Exercise description »
Your answer is to be every line of the material that includes the string "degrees".

· · · ·

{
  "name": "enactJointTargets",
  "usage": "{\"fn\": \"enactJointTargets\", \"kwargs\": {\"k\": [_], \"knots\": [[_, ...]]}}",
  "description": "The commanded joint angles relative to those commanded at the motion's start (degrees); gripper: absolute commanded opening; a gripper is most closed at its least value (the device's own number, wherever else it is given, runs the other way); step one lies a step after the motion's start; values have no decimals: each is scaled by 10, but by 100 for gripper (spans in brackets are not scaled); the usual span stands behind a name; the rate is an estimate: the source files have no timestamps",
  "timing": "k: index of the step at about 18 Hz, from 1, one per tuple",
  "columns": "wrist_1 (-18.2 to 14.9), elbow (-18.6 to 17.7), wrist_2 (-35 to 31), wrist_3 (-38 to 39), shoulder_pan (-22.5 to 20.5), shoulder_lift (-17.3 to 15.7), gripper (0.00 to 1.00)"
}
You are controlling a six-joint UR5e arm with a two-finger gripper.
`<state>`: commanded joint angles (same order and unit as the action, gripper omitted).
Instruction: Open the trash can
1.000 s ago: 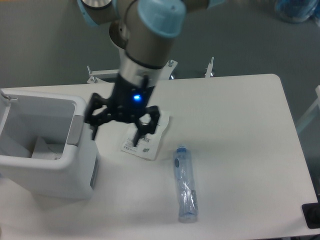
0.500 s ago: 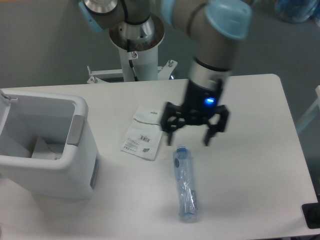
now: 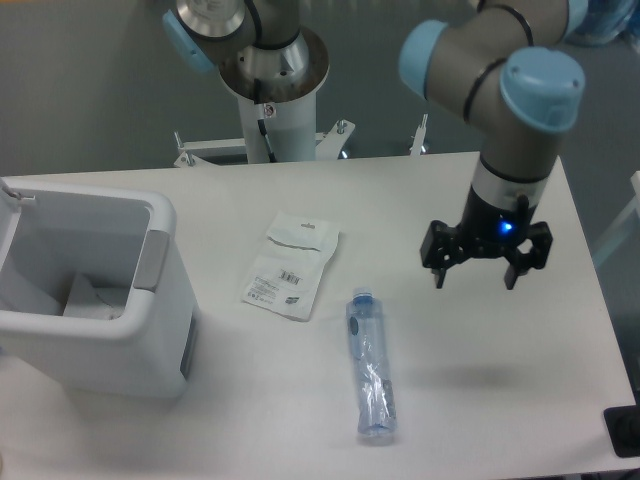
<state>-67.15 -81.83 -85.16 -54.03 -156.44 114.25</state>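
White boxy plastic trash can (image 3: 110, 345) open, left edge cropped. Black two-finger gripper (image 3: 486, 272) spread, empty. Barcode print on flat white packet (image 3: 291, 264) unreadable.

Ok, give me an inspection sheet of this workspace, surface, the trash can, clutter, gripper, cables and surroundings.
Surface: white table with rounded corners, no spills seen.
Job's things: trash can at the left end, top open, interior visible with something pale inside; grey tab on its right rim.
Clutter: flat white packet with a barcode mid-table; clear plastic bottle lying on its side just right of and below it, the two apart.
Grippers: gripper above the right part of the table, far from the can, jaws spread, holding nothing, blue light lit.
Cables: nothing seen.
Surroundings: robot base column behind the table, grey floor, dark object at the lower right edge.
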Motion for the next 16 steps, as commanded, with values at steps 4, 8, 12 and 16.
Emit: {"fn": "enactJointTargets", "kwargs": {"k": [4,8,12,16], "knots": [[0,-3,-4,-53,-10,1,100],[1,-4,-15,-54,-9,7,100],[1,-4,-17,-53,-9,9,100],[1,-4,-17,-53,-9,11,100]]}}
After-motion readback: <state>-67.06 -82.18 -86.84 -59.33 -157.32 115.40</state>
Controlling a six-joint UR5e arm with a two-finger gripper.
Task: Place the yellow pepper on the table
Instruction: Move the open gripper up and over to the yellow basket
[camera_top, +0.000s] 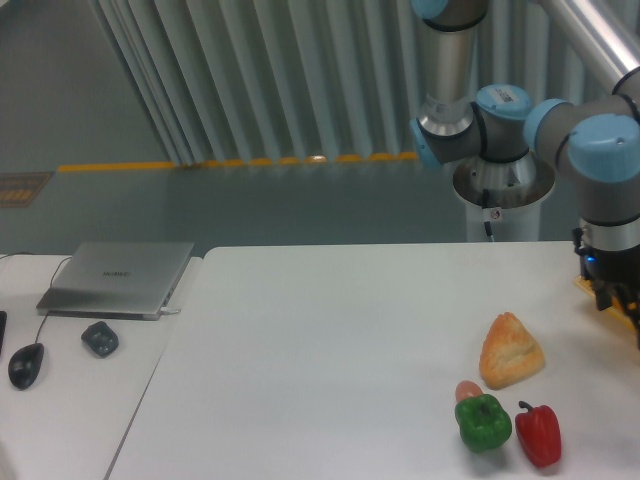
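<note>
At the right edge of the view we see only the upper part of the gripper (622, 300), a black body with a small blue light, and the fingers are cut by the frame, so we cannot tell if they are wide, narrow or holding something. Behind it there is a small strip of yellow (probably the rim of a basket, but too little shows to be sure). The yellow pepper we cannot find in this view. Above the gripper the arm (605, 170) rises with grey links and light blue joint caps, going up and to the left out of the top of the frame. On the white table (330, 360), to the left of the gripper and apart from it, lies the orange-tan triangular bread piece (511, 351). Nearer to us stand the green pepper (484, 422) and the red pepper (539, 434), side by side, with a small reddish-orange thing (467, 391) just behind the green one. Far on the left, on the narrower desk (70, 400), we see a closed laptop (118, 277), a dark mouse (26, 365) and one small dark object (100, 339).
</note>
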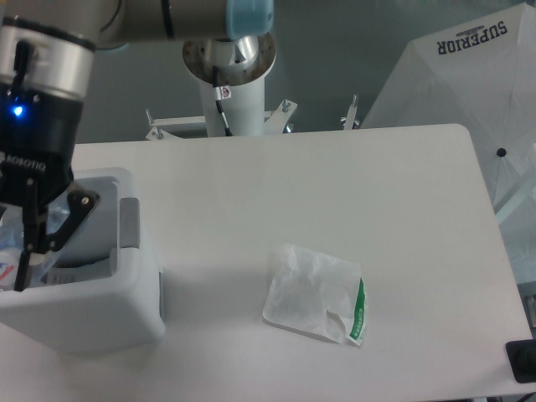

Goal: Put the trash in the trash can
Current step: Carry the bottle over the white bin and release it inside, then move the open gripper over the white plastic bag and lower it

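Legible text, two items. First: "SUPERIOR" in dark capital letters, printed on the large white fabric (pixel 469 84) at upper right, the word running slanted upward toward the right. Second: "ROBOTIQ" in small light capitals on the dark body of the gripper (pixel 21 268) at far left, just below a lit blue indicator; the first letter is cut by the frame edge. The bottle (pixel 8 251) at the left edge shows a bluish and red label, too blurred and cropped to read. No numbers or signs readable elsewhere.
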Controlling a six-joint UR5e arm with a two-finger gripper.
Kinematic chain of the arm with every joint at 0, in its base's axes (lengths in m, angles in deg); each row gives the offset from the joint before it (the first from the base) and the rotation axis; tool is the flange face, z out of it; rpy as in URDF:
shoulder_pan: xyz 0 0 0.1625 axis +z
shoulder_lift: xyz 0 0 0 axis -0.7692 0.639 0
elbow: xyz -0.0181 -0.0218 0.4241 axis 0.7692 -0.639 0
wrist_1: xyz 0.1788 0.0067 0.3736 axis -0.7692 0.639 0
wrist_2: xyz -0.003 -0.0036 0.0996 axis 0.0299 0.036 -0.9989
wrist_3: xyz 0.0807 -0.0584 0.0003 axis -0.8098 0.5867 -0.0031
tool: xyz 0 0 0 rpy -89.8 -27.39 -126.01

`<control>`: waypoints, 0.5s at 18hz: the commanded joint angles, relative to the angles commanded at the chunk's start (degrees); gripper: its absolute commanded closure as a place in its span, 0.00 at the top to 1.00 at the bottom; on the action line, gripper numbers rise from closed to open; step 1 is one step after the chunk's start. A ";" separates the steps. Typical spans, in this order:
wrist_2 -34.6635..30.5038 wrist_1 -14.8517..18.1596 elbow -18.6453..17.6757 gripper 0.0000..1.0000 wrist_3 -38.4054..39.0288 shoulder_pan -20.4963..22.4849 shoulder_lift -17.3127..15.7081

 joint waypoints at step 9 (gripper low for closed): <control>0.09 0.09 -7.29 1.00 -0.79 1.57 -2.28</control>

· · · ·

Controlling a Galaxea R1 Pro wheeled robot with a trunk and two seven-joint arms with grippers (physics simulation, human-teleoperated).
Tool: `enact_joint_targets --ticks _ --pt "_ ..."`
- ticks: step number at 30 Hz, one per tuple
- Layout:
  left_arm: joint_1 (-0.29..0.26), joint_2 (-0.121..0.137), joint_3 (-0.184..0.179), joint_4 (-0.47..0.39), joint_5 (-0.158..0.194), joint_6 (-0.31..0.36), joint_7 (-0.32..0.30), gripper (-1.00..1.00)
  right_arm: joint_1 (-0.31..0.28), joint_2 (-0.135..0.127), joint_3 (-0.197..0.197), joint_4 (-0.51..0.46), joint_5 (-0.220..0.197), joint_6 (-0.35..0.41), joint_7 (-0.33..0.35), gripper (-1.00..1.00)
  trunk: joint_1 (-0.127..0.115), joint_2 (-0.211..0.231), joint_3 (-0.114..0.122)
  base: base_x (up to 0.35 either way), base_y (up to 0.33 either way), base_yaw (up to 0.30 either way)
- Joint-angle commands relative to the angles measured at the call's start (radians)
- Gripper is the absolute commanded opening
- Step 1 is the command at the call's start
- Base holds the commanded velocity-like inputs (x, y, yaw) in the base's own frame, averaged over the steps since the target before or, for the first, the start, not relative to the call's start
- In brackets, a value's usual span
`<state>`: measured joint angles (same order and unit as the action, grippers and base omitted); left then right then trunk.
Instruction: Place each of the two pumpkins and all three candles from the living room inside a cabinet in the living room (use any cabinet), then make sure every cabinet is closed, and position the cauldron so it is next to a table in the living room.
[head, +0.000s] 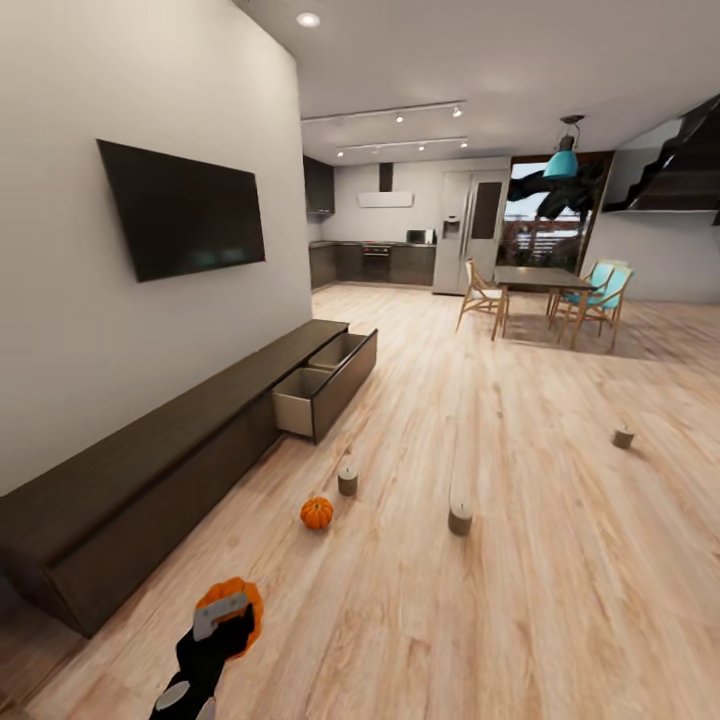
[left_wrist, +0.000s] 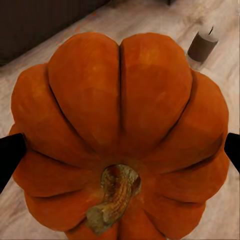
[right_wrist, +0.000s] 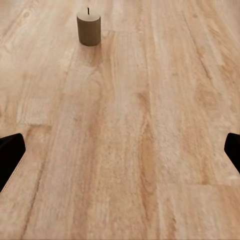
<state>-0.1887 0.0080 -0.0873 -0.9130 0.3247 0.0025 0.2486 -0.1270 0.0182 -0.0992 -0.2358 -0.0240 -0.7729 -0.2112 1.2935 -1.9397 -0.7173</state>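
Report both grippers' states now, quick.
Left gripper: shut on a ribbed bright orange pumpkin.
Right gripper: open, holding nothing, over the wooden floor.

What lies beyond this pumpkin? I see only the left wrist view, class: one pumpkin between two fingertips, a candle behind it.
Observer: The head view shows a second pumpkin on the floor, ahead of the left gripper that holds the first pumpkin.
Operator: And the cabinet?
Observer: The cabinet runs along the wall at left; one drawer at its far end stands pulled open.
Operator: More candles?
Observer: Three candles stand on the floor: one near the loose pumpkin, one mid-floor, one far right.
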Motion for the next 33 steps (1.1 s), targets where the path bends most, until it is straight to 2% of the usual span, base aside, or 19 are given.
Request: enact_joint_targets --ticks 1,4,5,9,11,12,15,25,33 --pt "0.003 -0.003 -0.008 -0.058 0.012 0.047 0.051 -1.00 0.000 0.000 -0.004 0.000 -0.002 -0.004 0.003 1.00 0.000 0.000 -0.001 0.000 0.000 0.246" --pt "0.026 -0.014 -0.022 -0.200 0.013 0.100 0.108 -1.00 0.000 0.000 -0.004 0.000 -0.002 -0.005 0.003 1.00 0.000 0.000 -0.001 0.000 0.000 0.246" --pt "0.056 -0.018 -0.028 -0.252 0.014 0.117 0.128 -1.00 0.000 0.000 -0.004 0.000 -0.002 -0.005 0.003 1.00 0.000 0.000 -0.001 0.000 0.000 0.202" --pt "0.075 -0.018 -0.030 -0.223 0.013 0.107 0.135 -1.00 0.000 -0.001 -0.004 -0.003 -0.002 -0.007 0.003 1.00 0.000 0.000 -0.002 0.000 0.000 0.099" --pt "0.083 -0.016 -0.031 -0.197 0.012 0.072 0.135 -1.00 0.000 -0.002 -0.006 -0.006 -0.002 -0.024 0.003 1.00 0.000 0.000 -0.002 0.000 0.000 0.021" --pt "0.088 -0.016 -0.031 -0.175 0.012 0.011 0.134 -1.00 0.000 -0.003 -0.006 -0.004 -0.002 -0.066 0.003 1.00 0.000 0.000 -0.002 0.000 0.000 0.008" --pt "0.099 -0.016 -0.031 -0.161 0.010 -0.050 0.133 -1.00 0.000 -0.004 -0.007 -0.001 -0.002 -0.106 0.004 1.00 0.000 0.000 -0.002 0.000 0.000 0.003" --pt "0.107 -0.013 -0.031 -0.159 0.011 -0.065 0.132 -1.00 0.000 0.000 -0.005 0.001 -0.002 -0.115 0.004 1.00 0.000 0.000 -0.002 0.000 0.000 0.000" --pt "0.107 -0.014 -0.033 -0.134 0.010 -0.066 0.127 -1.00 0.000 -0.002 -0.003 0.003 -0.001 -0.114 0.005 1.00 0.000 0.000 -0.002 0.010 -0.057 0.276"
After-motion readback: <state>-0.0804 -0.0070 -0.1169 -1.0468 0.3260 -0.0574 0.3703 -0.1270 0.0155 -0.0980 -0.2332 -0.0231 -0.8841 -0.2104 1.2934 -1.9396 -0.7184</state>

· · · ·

Reply »
  "description": "The commanded joint angles relative to those commanded at the motion's start (degrees); gripper: absolute commanded opening; a gripper is most closed at its least value (the device's own number, wherever else it is given, runs the other way); step one lies a step after the motion's start; values have no decimals: each is scaled by 10, but by 100 for gripper (spans in brackets are not scaled); the usual span stands behind a name; the rate is an estimate: the source files have no timestamps",
`<control>`: waypoints, 0.5s at 18hz: the commanded joint angles, relative to the angles commanded at the chunk's start (degrees); gripper: its absolute commanded closure as a place in its span, 0.00 at the top to 1.00 at the bottom; on the action line, gripper numbers rise from closed to open; step 1 is one step after the chunk's start. A ";" separates the steps. Typical spans, in this order:

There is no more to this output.